Criticism of Bush an infectious disease



WASHINGTON -- Indiscriminate criticism of President George W. Bush is an infectious disease. Some conservatives seem to have caught it, but congressional Democrats might be crippled by it.
Consider some conservatives' reflexive rejection of the administration's achievement -- with China, Russia, South Korea and Japan -- of an agreement that might constrain North Korea's nuclear weapons program. Voicing the obvious with a sense of originality, critics exclaim that North Korea is a serial liar. And, echoing the equally reflexive disparagement of the agreement by some liberals, these conservatives say it is not significantly different than President Bill Clinton's 1994 agreement, which failed.
The new agreement might not bring Pyongyang to heel. It is, however, unlike that of 1994, in three particulars.
First, China was infuriated by North Korea's October nuclear test which fizzled but expressed defiance of China. So now China seems amenable to serious pressure on its mendicant neighbor, which is substantially dependent on China for food and energy.
Second, the new agreement, like the 1994 pact, is an attempt to modify behavior using bribery. But under the 1994 agreement, North Korea got the bribe -- energy assistance -- before being required to change its behavior. Under the new agreement, North Korea will receive just 5 percent of promised oil -- 50,000 of 1 million tons of heavy fuel oil -- before it must fulfill, in 60 days, the first of the many commitments it has made.
Freezing assets
Third, the administration believes it found, in Banco Delta Asia, a lever that moved Pyongyang. The Macau bank was pressured into freezing 52 accounts holding 24 million -- yes, million, not billion -- of North Korean assets because Pyongyang has been using them for illicit purposes.
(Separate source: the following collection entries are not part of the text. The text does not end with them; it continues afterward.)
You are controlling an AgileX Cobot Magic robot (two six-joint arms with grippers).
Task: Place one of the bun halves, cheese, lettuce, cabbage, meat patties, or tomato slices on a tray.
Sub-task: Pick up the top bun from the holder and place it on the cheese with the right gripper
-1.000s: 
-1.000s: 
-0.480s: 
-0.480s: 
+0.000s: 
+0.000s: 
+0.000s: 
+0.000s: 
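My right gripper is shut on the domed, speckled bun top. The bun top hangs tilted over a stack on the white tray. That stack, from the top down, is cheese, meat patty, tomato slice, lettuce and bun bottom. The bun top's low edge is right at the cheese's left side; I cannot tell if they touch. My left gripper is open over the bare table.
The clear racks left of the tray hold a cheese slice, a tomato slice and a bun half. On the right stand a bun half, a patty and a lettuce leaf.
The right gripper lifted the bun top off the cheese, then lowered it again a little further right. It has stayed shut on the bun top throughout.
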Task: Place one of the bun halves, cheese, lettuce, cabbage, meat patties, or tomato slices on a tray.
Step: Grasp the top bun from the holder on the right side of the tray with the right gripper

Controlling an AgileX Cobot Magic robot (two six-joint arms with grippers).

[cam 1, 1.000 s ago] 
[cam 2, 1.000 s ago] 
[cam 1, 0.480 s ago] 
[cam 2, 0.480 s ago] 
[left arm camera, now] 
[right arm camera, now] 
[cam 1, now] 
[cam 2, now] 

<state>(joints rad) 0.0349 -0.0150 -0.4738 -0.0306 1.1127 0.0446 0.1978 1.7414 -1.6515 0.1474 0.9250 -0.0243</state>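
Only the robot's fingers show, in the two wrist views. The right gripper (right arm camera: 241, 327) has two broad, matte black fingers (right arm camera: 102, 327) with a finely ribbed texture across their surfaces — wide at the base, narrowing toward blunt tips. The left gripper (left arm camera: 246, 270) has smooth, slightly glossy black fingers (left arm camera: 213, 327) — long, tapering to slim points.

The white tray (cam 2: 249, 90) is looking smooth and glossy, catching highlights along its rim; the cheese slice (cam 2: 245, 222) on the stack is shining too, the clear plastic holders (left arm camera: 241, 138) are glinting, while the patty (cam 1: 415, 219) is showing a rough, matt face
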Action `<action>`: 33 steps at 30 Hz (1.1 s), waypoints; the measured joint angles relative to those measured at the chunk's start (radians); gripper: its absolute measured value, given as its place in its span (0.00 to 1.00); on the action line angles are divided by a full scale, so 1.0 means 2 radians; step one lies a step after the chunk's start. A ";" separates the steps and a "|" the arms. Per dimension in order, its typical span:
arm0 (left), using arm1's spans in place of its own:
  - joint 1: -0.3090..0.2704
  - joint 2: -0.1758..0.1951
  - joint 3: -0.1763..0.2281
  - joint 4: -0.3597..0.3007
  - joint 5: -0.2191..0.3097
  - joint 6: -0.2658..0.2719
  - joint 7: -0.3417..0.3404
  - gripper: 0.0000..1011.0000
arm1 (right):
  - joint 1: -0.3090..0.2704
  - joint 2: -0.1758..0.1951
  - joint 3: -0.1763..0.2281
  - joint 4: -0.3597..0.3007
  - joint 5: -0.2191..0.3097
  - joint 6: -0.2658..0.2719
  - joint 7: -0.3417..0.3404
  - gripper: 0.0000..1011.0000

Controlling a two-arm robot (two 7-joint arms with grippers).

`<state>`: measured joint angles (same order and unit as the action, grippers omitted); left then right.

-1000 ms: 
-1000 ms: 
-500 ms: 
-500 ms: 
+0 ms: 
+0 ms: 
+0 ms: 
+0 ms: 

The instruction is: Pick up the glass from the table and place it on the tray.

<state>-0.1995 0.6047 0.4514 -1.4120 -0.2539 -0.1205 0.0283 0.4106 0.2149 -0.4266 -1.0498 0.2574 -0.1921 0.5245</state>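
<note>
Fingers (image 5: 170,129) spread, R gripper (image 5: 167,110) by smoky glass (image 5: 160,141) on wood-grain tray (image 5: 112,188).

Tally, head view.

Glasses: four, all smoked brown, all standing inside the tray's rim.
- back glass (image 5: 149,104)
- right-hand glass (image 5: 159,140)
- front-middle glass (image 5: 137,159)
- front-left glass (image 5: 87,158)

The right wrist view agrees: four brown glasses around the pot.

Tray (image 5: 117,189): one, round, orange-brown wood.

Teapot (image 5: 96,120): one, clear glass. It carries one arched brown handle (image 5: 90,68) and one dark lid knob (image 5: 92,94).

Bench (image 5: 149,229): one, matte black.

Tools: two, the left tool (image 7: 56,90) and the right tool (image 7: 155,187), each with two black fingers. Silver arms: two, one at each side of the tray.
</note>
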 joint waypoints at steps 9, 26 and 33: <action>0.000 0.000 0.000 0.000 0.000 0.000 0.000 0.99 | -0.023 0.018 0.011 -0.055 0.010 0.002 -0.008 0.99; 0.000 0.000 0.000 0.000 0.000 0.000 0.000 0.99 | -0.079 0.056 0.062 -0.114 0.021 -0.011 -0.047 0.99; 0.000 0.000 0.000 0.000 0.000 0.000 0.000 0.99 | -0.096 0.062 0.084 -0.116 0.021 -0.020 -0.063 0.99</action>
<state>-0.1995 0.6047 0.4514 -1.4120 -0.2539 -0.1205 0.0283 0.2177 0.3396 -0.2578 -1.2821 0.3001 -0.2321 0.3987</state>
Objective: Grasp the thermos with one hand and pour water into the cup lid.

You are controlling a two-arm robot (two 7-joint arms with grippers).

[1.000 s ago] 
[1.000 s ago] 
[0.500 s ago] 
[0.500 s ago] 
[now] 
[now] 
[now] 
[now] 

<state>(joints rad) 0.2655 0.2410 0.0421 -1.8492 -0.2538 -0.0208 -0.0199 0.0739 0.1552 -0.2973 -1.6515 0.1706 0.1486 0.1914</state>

If Pyongyang flinched from being deprived of 24 million -- less than Americans spend on archery equipment in a month -- Pyongyang's low pain threshold suggests how fragile, and hence perhaps how containable, that regime is.
Regarding Iraq, the Democratic-controlled Congress could do what Democrats say a Democratic president would do -- withdraw U.S. forces. A president could simply order that; Congress could defund military operations in Iraq. Congressional Democrats are, however, afraid to do that because they lack the courage of their (professed) conviction that Iraq would be made tranquil by withdrawal of U.S. forces.
So they aim to hamstring the president with restrictions on the use of the military. The restrictions ostensibly are concerned with preparedness but actually are designed to prevent deployments to Iraq.
Constitutional clash
Suppose Democrats write their restrictions on the use of forces into legislation that funds the war. And suppose the president signs the legislation but ignores the restrictions, calling them unconstitutional usurpations of his powers as commander in chief. What could Democrats do? Cross First Street NE and ask the Supreme Court to compel the president to acquiesce in congressional micromanagement of a war? The court probably would refuse to get involved on the grounds that this is a "political question."
The court has held that some constitutional controversies should be settled by the government's political -- meaning elected -- branches. In 1962, the court said that a case involves a political question when there is:
"... textually demonstrable constitutional commitment of the issue to a coordinate political department; or a lack of judicially discoverable and manageable standards for resolving it; or the impossibility of deciding without an initial policy determination of a kind clearly for nonjudicial discretion; or the impossibility of a court's undertaking independent resolution without expressing lack of the respect due coordinate branches of government; or an unusual need for unquestioning adherence to a political decision already made; or the potentiality of embarrassment from multifarious pronouncements by various departments on one question."
In that welter of criteria there are reasons why the court will not rescue congressional Democrats from facing the logic of their posturing. They lack the will to exercise their clearly constitutional power to defund the war.